Exercise prompt: Return all lines of the records that contain the word "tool".

Source information:

▼▼▼

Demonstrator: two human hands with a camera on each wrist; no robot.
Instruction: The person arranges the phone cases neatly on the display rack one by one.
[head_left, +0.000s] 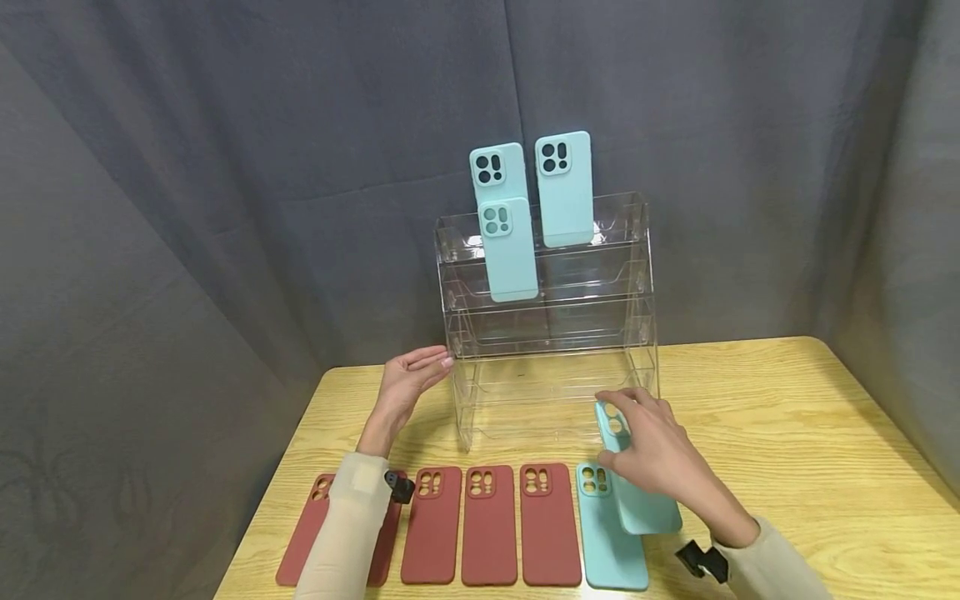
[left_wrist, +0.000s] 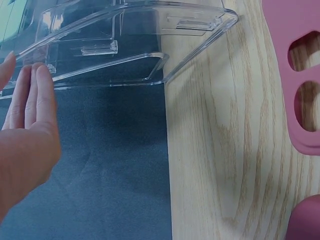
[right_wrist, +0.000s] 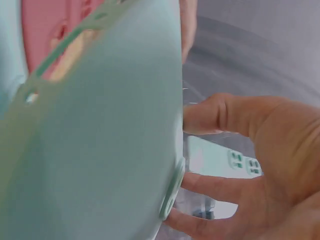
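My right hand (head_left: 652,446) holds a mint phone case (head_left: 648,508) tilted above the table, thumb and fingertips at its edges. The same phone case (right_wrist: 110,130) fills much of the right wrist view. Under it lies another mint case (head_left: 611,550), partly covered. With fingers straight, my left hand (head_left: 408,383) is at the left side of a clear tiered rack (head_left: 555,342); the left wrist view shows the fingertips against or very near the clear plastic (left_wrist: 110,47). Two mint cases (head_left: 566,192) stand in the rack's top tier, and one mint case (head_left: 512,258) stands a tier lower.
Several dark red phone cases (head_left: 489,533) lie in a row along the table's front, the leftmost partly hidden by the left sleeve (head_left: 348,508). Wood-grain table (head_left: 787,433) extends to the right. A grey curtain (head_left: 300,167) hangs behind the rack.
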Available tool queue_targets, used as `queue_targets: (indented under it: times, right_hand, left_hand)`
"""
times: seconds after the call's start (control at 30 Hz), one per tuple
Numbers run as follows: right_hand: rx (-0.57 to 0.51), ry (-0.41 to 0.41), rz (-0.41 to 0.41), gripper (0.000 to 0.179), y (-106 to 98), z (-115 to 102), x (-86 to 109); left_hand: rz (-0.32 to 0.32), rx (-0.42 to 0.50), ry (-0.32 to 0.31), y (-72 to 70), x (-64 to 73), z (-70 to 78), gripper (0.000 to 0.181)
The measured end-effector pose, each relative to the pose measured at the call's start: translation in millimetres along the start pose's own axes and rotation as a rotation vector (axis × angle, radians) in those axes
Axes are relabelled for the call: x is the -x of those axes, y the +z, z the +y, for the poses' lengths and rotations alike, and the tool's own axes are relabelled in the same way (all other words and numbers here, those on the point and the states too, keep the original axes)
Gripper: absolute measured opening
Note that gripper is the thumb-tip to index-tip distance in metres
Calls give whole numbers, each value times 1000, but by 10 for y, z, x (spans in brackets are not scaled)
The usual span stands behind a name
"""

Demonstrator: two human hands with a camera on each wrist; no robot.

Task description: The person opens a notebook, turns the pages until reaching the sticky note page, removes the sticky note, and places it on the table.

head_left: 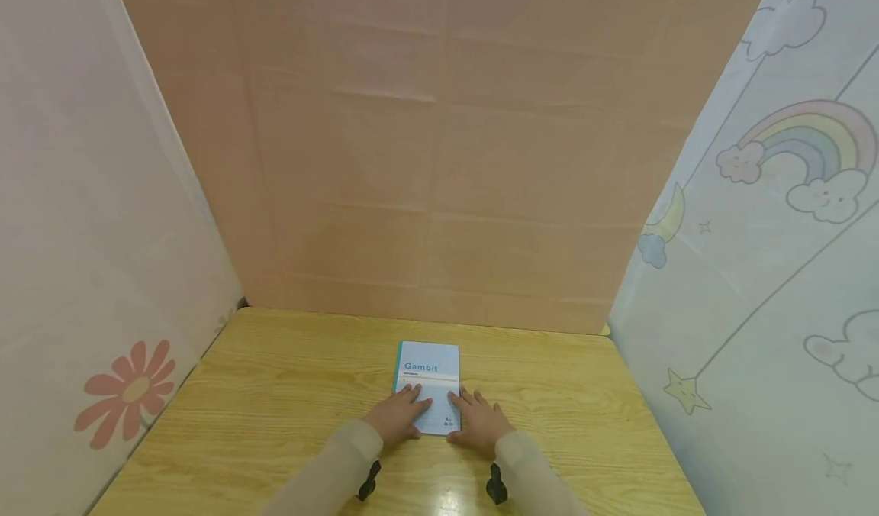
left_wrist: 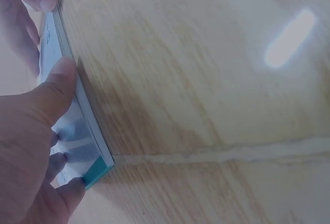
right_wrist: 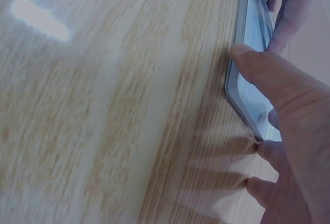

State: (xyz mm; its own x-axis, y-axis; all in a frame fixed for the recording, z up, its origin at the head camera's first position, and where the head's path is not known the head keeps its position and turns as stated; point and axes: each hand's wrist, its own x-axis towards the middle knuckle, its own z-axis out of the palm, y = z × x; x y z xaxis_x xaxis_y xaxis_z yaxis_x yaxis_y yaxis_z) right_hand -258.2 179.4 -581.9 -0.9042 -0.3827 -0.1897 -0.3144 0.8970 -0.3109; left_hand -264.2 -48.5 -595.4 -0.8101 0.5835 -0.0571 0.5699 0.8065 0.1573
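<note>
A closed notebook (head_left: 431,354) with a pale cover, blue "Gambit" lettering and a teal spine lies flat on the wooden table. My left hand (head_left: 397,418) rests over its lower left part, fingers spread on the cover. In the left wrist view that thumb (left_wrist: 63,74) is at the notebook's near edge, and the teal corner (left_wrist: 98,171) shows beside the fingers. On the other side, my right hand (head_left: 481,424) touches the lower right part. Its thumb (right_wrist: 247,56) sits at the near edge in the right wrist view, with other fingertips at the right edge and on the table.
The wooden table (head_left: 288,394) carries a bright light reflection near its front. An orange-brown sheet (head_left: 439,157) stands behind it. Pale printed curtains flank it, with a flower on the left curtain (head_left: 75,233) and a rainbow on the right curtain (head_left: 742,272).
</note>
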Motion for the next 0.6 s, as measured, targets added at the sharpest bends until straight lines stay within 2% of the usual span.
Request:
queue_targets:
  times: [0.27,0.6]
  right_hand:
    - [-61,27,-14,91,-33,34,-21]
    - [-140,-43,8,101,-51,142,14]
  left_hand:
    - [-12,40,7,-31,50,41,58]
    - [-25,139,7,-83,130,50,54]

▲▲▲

Solution:
Available tool queue_targets, used as `queue_targets: (indented under it: times, right_hand, left_hand)`
Axes are relabelled for the call: x is the -x of those axes, y the +z, z the +y, for the poses' lengths and rotations alike, and the tool's own axes are relabelled in the same way (all other words and numbers here, those on the point and the states too, keep the original axes)

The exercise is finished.